Aim of the task:
Your answer is the listing, printed exactly as given.

Available data:
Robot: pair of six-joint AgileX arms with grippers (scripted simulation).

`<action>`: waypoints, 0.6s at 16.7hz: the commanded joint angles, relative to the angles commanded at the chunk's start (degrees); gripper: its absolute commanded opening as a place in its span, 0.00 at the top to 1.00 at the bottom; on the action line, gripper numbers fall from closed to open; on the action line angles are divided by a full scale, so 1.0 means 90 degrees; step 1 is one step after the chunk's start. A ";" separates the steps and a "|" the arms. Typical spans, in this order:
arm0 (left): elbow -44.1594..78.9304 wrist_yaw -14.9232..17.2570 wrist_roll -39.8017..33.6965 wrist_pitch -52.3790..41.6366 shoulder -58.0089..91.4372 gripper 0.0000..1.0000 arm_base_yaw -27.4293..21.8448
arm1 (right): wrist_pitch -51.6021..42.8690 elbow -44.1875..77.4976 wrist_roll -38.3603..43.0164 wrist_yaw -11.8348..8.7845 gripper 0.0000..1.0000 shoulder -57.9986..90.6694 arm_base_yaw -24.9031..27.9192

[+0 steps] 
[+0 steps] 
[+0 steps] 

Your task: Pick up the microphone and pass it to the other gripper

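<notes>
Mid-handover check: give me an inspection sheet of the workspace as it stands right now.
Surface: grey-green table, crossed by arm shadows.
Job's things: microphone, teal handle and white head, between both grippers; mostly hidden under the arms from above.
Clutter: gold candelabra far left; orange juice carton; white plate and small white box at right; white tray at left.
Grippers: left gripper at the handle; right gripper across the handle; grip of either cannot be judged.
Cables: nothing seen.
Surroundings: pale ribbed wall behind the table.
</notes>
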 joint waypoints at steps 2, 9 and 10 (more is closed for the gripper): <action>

Completed task:
Robot: pair of six-joint AgileX arms with grippers (scripted simulation).

`<action>`: waypoints, 0.6s at 16.7hz: the commanded joint angles, relative to the angles commanded at the chunk's start (degrees); gripper: its absolute commanded opening as a place in its span, 0.00 at the top to 1.00 at the bottom; on the action line, gripper numbers fall from closed to open; on the action line angles are divided by a full scale, so 1.0 means 90 degrees; step 1 is one step after the chunk's start. A ";" separates the steps and a "|" the arms. Typical spans, in this order:
arm0 (left): elbow -44.1594..78.9304 wrist_yaw -14.9232..17.2570 wrist_roll -39.8017..33.6965 wrist_pitch -52.3790..41.6366 shoulder -58.0089..91.4372 gripper 0.0000..1.0000 arm_base_yaw -27.4293..21.8448
arm1 (right): wrist_pitch -51.6021..42.8690 elbow -44.1875..77.4976 wrist_roll -38.3603..43.0164 wrist_yaw -11.8348..8.7845 gripper 0.0000..1.0000 shoulder -57.9986..90.6694 arm_base_yaw -24.9031..27.9192

[+0 steps] 
[+0 steps] 
[+0 steps] 

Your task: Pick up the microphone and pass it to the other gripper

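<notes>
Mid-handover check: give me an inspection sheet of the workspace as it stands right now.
Surface: grey-green table, crossed by arm shadows.
Job's things: microphone, teal handle and white head, between both grippers; mostly hidden under the arms from above.
Clutter: gold candelabra far left; orange juice carton; white plate and small white box at right; white tray at left.
Grippers: left gripper at the handle; right gripper across the handle; grip of either cannot be judged.
Cables: nothing seen.
Surroundings: pale ribbed wall behind the table.
</notes>
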 joint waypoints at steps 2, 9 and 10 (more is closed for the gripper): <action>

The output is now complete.